Unexpected opportunities can be a distraction
We drove the 100+ miles to Indianapolis after the game. The next morning I read that the Colts were going to retire Peyton Manning’s jersey at that day’s game. Off to the stadium we went. At the sports bar after the game someone at an adjacent table said that the Bears were hosting the Vikings for Monday Night Football. Off to Chicago.
Could we have found something that we would have enjoyed more than the stop off at Purdue University’s Engineering Library? Probably. But, we had no plan. I like engineering, so it wasn’t a waste. It is just as easy to get distracted by something not in your financial plan as it was for me at the engineering library. We see something that we want and we buy it as a reward for hard work or for being a good person. We have to ask ourselves before any purchase ‘How does this fit my plan for financial independence?’ If it doesn’t fit, there is no way to rationalize it. Always remember every dollar that you spend on something not a necessity is a dollar that now cannot earn dividends and interest for you.
Keep an eye on financial professionals
Back on the road, my travel buddy hits the blinker to exit the interstate.
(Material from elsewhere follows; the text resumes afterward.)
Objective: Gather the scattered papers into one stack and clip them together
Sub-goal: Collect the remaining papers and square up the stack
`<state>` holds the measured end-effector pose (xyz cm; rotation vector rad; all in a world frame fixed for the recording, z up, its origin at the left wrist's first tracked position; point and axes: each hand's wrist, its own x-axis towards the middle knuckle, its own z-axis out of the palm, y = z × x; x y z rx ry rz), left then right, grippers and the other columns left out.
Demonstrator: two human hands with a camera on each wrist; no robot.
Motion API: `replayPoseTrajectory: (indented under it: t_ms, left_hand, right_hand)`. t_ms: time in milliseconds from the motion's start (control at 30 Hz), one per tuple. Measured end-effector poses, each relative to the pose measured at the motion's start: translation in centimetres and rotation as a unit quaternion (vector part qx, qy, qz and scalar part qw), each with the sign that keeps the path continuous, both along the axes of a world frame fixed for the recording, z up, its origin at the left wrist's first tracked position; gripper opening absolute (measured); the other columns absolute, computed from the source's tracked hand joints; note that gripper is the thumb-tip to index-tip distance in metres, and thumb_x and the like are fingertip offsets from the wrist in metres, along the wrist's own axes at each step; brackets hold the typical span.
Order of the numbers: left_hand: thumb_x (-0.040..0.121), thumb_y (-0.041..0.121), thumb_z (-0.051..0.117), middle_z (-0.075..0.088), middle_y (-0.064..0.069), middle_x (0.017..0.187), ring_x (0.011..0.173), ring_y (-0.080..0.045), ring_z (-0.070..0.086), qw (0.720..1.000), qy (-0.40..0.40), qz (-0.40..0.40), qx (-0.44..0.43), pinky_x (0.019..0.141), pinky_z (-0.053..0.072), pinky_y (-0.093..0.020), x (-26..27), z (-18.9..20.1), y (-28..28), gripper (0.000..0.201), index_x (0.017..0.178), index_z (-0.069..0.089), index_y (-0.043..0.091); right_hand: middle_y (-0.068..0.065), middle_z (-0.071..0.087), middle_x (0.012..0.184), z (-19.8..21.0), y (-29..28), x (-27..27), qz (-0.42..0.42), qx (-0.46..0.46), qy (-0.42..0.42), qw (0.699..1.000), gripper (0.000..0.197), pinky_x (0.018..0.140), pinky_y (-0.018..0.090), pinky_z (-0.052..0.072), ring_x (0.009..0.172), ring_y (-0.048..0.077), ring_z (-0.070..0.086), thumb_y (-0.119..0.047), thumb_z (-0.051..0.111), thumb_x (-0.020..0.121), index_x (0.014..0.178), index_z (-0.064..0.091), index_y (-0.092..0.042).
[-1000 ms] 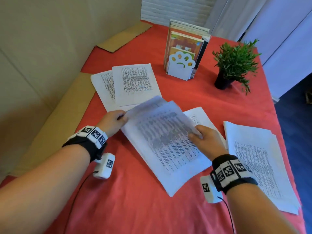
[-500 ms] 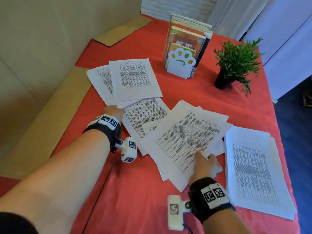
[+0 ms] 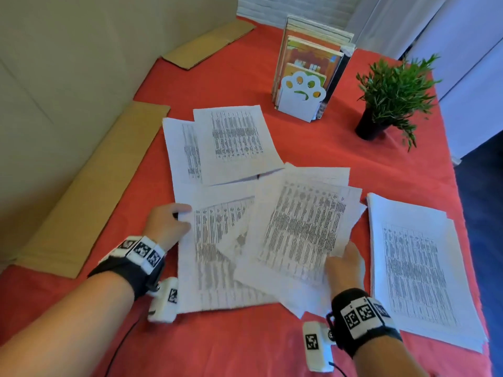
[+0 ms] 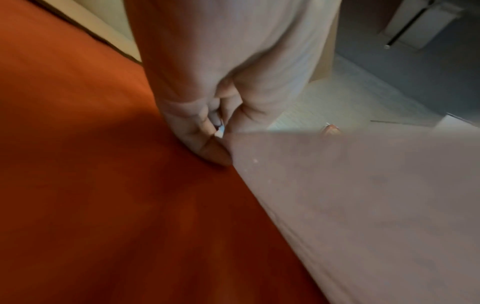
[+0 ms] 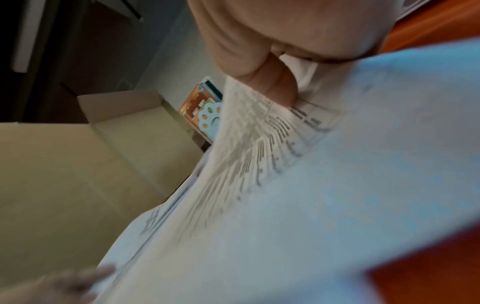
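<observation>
Printed paper sheets lie scattered on the red tablecloth. My left hand pinches the left edge of a printed sheet; in the left wrist view its curled fingers close on the sheet's corner. My right hand grips the near right edge of a loose fanned bundle, which overlaps that sheet. The right wrist view shows the thumb on top of the bundle. Two overlapping sheets lie further back. A thicker stack sits at the right.
A white paw-shaped bookend holds books at the back. A small potted plant stands at the back right. Cardboard strips line the left edge by the wall. The table's right edge drops off beside the stack.
My left hand has come back toward me, drawing the left sheet nearer. The right hand has stayed near the bundle's near edge and now holds it, the bundle turned more upright.
</observation>
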<state>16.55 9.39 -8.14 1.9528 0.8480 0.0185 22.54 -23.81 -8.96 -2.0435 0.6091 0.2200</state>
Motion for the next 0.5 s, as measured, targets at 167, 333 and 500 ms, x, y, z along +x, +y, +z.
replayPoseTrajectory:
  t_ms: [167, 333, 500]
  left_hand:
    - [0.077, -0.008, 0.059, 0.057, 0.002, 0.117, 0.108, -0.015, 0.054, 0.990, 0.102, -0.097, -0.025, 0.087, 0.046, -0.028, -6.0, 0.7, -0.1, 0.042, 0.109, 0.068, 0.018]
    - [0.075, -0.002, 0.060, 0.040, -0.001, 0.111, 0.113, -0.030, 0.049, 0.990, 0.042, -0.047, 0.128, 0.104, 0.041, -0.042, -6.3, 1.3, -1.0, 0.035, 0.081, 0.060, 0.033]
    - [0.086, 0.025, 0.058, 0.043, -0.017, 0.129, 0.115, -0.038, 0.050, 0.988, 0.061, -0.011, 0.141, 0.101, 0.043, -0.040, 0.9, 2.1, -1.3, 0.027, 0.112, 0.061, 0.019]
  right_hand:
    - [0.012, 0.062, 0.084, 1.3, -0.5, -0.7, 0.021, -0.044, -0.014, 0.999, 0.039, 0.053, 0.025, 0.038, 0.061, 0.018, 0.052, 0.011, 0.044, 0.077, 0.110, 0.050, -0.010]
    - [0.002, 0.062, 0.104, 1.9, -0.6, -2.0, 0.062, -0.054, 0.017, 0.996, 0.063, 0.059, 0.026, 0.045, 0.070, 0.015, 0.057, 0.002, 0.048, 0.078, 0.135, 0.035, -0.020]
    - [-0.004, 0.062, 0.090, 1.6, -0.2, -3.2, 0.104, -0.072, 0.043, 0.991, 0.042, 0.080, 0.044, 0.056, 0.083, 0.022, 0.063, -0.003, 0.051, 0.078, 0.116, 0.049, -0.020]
In a shocked exclamation I ask “What are doing?! Don’t exit!” He replied “Google GPS says we’re supposed to exit here.” “No! Do not exit!” “But Google says…” I interrupted as he veered onto the exit ramp “Don’t!”
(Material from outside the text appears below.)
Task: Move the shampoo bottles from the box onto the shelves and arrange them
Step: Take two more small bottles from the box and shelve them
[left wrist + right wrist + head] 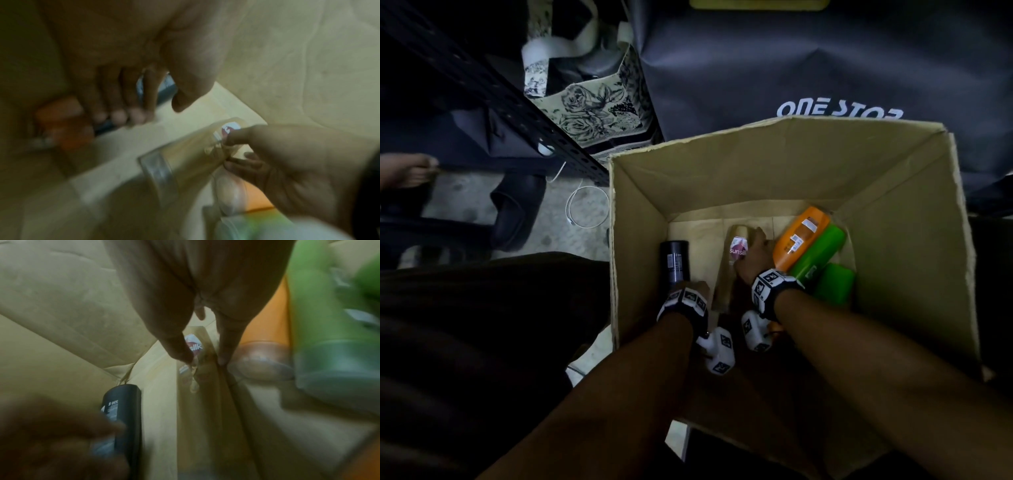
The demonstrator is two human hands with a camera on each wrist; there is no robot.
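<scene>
Both forearms reach down into the big brown cardboard box (791, 164). Right hand (753, 255) pinches the beige Sunsilk bottle (738, 248), thumb & fingers either side. Left hand (697, 289) curls round the black cylindrical bottle (674, 263) w/ fingers over it. Orange bottle (799, 236) & green ones lie right. Best lift straight up, clear of the walls.

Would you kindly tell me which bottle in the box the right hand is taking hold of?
The beige Sunsilk bottle, mid-box; the right hand grips it. The black, orange and green ones lie beside it.
</scene>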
Gary, Indiana had been, in recent years, the murder capital of America. Things weren’t much better as we rolled up to the first stop light surrounded by liquor, cigarette and pre-paid cell phone stores. All other stores were boarded up and abandoned. The two guys fighting on the street corner were emblematic of the rough neighborhood. A couple of rough guys trying to get their point across to the other, albeit a brutal approach. Taking this Google GPS recommended exit took us through Whiting, IL. As the gun shots rang out at 5:00 to my position about a city block away, I casually said “You know, you should run this red light.” On our way, again, to Chicago.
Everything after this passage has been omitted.